> [Work request]: Give all of the data again exactly as written, omitting every image.

☆ ☆ ☆ ☆

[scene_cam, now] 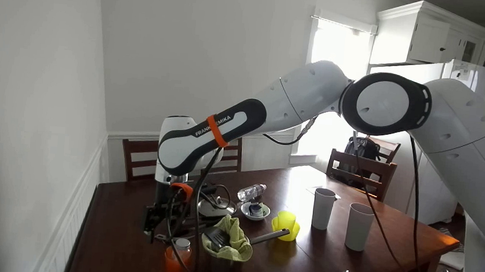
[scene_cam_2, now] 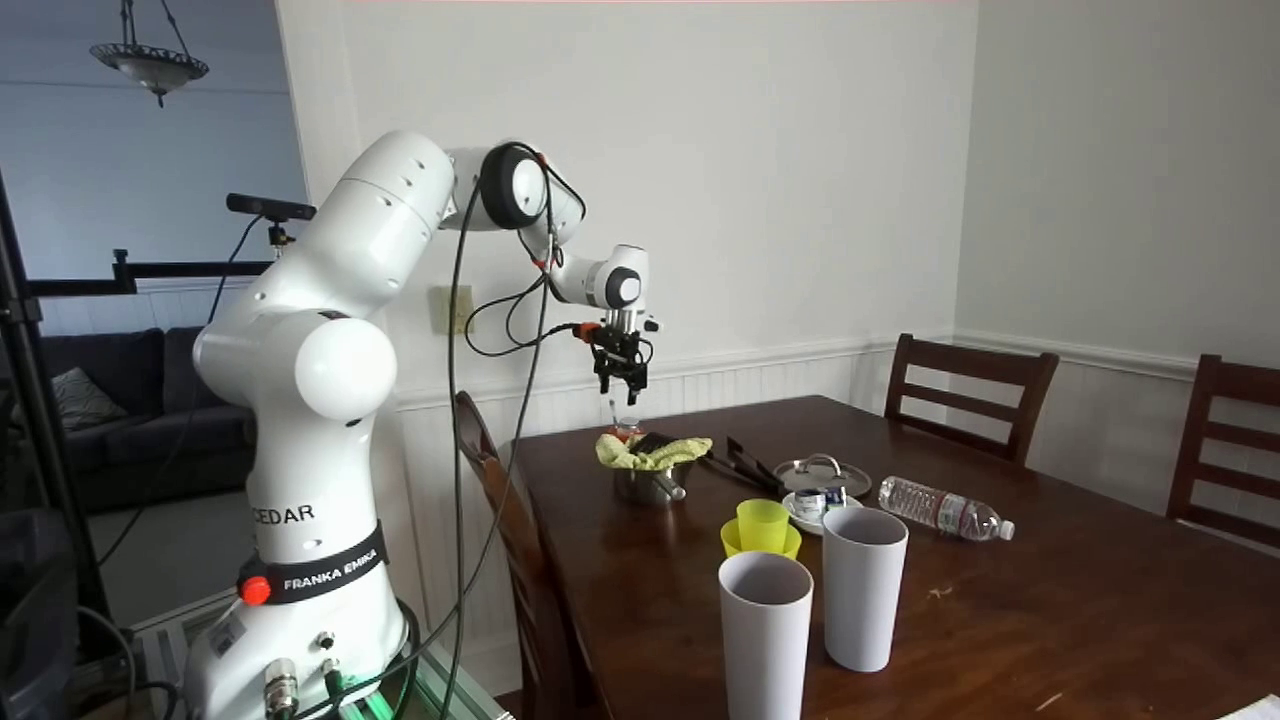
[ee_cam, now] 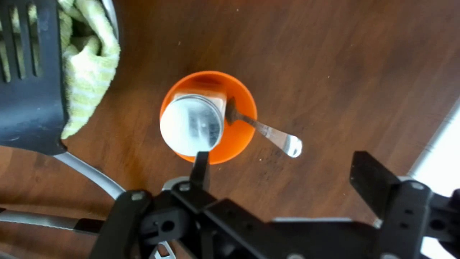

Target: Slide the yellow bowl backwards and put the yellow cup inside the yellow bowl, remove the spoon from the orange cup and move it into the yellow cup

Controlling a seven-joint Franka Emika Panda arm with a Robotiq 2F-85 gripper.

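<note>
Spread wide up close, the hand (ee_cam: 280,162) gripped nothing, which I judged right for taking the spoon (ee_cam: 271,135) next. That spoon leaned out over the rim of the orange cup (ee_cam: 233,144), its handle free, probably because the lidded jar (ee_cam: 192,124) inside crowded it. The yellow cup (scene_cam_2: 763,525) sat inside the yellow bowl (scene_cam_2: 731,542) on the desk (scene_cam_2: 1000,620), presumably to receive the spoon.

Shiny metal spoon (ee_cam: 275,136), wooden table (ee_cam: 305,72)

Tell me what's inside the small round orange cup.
The orange cup holds a silver-lidded clear jar and a silver metal spoon, handle jutting past the rim. The jar hides whatever's beneath it; its contents can't be made out.
</note>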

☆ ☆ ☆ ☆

> [Result for this task]:
[scene_cam, now] 
[scene_cam_2, now] 
[ee_cam, now] 

Target: Slide the yellow bowl backwards and put the yellow cup inside the yellow bowl, remove the spoon from the orange cup and move it into the yellow cup

Controlling a seven-joint Franka Emika Panda arm with a Robotiq 2F-85 gripper.

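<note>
Spread wide up close, the hand (ee_cam: 280,162) gripped nothing, which I judged right for taking the spoon (ee_cam: 271,135) next. That spoon leaned out over the rim of the orange cup (ee_cam: 233,144), its handle free, probably because the lidded jar (ee_cam: 192,124) inside crowded it. The yellow cup (scene_cam_2: 763,525) sat inside the yellow bowl (scene_cam_2: 731,542) on the desk (scene_cam_2: 1000,620), presumably to receive the spoon.

Shiny metal spoon (ee_cam: 275,136), wooden table (ee_cam: 305,72)

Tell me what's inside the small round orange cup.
The orange cup holds a silver-lidded clear jar and a silver metal spoon, handle jutting past the rim. The jar hides whatever's beneath it; its contents can't be made out.
</note>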

This output has come to an end.